The locomotion of the O. marina cell is helical due to the simultaneous movement of its two flagella. It mostly swims in a straight line, but it makes turns when it detects food.

In terms of reproduction, O. marina is isogamous, with reproductive cells smaller than the body cell, but very little is known about these.

This species sometimes forms red tides, but will also feed on the raphidophyte, Heterosigma akashiwo, another organism responsible for red tides. Its blooms when forming red tides are likely stimulated by environmental factors, such as drops in salinity or increases in prey abundance. O. marina may also affect the environment by producing dimethyl sulfide, which is released when it grazes on some prey types, such as E. huxleyi.

Predators of O. marina include protozoa such as the ciliate Strombidinopsis jeokjo, copepods such as Acartia tonsa and rotifers. The mixotrophic flagellate Prymnesium parvum is a prey item for O. marina when the former is nutrient-replete, but can become a predator when it is nutrient-stressed It has been used as food for fish larvae, including those of black porgy (Mylio macrocephalus), lemonpeel angelfish (Centropyge flavissima), and grey mullet (Mugil cephalus). Bryozoans have been grown on a mixture of the protist and yeast.

==Research==
This protist has been studied extensively. It is a model organism for the study of many aspects of protist biology, including feeding behavior, physiology, ecology, growth, trophic position, evolution, genomics, and biogeography. Many more studies of its genetics are now underway. There are some limitations to using the species as a model, in part because dinoflagellates are so diverse. O. marina itself is very diverse, with many varied strains, and their biology is influenced by the environment, so it can be hard to find a representative specimen to use as a model. In fact, some experts deny that it is a dinoflagellate at all, or at least a "true" dinoflagellate. In general, it is still very useful for scientific experiments, and researchers recommend it.

O. marina has genes that have evidently been transferred to it from bacteria. It also has some genes that are related to plastids, indicating that it may have had an ancestor that could perform photosynthesis. Also, it has some genes related to essential amino acid synthesis, something that is uncommon in heterotrophs, as they usually obtain essential amino acids by eating them.

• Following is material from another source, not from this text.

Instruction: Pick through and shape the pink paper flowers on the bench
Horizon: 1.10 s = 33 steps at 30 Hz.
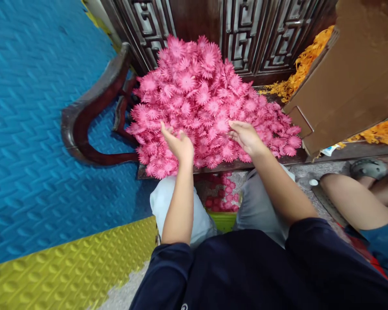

It is easy to isolate from the environment and easy to grow in the laboratory. Cultures are fed Dunaliella primolecta or any of a number of other readily available protists. Dead E. coli cells can also be used for food. It can also be sustained on a nutritional medium. Cultures can be maintained for years.

==Taxonomy==
This protist has been called a morphospecies. As it is now understood, it is composed of a number of isolates, some of which are quite distinct. There are 50 to 80 wild isolates. In the future some of these could be divided into separate taxa, perhaps on the species level. One of these may become Oxyrrhis maritima. Another called O. tenticulifera may be valid, as well.